WHAT THE EXERCISE ASKS. Where does the string "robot" appear in the records? Copy every line that contains it.

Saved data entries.

....

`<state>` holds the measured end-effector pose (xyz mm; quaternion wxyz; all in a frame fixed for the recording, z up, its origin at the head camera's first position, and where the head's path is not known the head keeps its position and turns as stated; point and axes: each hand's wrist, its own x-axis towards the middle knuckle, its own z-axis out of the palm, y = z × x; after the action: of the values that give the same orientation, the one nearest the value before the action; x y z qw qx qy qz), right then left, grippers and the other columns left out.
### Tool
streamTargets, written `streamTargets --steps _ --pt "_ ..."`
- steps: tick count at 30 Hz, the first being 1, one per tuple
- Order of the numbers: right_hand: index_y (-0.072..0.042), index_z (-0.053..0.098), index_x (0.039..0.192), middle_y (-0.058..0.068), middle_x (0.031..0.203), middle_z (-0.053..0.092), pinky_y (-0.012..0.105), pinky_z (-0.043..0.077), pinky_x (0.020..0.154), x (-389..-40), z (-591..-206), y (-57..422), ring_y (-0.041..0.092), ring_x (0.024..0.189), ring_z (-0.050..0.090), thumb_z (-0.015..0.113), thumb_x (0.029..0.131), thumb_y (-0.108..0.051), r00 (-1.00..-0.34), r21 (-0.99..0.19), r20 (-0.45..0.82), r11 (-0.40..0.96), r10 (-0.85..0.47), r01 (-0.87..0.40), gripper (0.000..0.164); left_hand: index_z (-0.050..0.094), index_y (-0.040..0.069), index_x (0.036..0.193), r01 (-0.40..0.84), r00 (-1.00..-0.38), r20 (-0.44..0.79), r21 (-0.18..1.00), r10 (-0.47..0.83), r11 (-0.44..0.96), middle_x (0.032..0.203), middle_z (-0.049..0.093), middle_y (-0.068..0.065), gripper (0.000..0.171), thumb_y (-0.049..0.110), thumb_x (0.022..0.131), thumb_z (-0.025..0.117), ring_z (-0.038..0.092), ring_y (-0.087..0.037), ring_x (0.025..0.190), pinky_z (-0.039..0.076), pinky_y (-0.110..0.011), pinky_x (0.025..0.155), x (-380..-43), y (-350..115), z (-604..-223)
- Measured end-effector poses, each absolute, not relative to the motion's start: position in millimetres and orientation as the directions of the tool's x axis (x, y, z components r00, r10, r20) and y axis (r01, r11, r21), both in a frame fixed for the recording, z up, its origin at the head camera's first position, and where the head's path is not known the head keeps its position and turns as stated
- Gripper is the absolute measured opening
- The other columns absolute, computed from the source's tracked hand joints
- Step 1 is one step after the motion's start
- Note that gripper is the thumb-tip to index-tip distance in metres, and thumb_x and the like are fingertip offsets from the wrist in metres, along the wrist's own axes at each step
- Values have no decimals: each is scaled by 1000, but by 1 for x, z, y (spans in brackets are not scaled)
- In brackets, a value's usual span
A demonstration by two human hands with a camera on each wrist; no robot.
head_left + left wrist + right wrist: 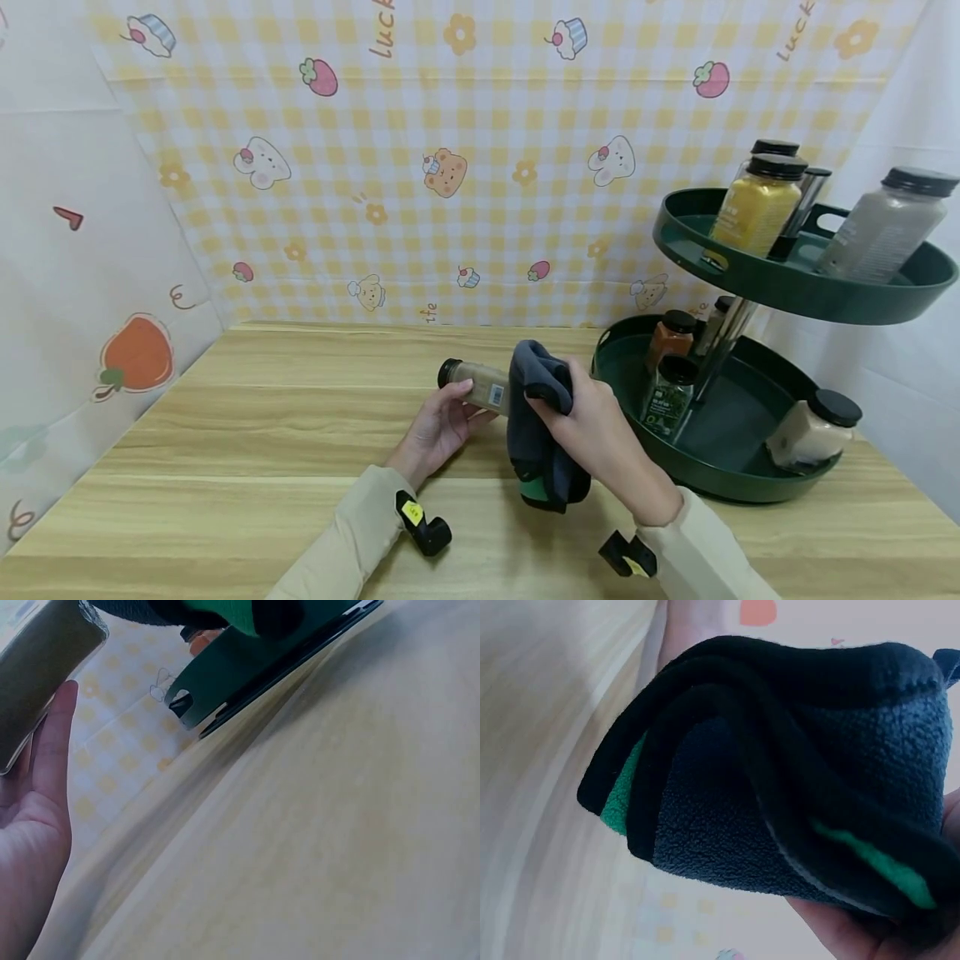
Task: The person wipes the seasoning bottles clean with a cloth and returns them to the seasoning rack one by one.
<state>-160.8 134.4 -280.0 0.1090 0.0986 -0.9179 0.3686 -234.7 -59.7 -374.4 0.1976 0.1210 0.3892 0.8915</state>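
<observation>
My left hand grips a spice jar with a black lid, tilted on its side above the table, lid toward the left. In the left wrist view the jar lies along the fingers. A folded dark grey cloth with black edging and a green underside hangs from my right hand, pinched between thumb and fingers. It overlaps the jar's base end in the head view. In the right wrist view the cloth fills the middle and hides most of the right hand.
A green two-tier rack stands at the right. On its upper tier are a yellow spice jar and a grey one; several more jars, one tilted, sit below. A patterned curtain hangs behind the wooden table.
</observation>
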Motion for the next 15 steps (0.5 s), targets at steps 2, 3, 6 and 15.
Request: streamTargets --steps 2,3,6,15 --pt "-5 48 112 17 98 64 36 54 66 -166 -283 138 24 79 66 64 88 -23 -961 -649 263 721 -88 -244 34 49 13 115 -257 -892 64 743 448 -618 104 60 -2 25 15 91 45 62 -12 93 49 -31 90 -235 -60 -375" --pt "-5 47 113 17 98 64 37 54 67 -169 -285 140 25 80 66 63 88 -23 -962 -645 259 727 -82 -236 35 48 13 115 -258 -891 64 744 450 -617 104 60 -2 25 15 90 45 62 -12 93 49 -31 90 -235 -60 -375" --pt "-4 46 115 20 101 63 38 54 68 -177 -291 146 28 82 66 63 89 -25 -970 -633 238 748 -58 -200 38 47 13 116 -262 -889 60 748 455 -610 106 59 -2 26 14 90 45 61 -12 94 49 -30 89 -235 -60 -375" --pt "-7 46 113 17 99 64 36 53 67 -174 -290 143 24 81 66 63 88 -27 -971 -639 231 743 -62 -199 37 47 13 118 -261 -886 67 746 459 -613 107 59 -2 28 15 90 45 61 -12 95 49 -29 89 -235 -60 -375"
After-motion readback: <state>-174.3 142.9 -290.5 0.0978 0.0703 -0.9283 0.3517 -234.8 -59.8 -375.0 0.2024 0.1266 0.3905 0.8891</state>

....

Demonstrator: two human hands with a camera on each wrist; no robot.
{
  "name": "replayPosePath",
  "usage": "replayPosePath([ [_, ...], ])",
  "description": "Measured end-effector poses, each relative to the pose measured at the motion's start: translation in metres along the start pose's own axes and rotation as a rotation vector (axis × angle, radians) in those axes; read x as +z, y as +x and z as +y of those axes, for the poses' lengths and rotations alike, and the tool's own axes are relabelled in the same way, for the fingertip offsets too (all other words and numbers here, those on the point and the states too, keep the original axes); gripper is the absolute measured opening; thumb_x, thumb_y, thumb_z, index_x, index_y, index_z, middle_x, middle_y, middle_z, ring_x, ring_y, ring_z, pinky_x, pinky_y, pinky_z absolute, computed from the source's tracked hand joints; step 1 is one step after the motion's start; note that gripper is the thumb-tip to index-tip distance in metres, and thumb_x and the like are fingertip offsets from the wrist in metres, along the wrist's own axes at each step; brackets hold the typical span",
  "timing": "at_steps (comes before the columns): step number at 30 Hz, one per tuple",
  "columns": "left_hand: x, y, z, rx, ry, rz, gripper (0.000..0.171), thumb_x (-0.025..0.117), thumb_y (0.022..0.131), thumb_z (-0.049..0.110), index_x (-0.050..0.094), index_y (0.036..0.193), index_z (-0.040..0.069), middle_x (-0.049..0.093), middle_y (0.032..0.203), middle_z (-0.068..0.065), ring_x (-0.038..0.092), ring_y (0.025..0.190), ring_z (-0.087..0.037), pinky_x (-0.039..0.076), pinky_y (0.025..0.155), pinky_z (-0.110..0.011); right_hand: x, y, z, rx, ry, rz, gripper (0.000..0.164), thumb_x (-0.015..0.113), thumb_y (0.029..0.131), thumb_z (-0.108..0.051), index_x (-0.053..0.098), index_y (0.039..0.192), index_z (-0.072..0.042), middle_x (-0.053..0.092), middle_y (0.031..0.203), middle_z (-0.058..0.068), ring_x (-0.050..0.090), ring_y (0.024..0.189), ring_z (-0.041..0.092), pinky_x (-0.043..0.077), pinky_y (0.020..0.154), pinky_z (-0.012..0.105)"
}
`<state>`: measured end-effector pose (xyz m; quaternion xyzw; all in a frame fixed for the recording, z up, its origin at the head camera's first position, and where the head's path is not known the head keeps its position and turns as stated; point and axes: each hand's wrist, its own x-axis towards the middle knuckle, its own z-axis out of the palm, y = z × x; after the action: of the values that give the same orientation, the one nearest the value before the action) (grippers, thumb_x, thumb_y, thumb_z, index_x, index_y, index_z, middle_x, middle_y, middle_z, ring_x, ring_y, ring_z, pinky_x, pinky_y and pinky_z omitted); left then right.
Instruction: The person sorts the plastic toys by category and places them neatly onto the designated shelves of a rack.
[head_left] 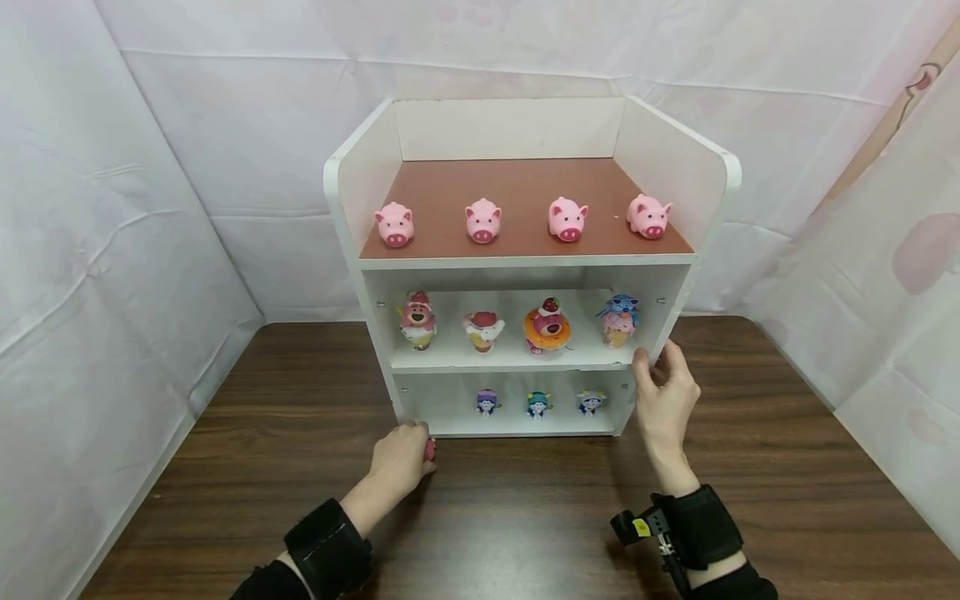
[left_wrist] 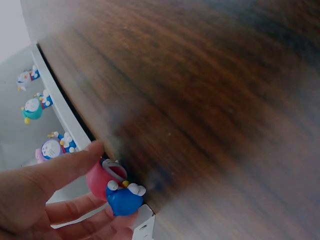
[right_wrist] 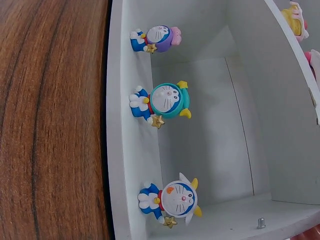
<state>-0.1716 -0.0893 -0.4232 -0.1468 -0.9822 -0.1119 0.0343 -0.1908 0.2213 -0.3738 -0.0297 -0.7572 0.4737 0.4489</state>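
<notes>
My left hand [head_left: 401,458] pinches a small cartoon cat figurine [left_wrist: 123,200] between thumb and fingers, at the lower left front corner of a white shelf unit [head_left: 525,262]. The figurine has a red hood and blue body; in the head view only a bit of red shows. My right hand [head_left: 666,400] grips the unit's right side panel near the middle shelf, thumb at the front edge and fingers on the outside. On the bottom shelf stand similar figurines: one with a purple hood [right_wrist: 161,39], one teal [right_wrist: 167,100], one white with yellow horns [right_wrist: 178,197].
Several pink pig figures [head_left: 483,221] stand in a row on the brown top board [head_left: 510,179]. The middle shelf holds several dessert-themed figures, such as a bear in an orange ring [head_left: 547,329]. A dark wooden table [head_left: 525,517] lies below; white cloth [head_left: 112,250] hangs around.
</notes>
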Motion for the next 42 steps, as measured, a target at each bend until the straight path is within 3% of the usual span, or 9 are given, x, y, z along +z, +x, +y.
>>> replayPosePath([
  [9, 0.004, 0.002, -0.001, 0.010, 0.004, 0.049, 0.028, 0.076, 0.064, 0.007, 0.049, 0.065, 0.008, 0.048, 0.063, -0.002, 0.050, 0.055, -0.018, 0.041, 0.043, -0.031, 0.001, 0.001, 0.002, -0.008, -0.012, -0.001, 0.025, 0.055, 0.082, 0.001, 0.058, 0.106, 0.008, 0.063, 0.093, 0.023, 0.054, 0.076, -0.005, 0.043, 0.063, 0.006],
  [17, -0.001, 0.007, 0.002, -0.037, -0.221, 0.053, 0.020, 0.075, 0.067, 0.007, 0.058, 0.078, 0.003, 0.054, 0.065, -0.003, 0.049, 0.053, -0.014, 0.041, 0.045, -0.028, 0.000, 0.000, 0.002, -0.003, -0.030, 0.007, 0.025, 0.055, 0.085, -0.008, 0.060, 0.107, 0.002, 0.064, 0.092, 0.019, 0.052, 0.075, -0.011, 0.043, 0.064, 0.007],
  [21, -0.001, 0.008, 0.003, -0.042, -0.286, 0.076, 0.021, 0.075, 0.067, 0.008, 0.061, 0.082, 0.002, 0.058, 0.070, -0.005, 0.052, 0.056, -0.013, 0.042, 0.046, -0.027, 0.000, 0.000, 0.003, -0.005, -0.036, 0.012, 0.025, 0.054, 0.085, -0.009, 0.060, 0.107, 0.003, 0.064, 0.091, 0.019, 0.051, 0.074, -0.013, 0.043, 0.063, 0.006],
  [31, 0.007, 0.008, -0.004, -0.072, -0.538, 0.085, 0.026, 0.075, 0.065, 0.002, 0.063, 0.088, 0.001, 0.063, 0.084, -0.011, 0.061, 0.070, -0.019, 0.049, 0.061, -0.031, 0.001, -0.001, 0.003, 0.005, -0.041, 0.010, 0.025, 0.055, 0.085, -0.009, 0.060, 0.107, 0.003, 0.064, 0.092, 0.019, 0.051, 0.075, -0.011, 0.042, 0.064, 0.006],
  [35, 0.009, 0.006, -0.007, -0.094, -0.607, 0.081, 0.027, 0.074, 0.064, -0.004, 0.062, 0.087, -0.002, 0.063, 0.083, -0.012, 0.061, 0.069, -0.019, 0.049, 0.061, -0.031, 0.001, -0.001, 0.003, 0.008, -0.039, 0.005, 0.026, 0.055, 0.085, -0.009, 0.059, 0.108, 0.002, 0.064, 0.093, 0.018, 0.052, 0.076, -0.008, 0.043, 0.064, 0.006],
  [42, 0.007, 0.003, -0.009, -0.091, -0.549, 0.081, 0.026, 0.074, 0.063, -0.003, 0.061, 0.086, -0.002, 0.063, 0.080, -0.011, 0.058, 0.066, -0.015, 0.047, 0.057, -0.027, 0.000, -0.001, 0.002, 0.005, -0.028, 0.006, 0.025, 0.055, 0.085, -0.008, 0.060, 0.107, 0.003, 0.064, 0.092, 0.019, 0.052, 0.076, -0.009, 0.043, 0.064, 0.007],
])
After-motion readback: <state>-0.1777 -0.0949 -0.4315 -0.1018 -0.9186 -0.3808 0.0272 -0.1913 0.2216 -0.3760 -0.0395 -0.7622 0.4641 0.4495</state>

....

EXERCISE OUTPUT.
A demonstration by two human hands with a camera on each wrist; no robot.
Demonstrator: two human hands with a camera on each wrist; no robot.

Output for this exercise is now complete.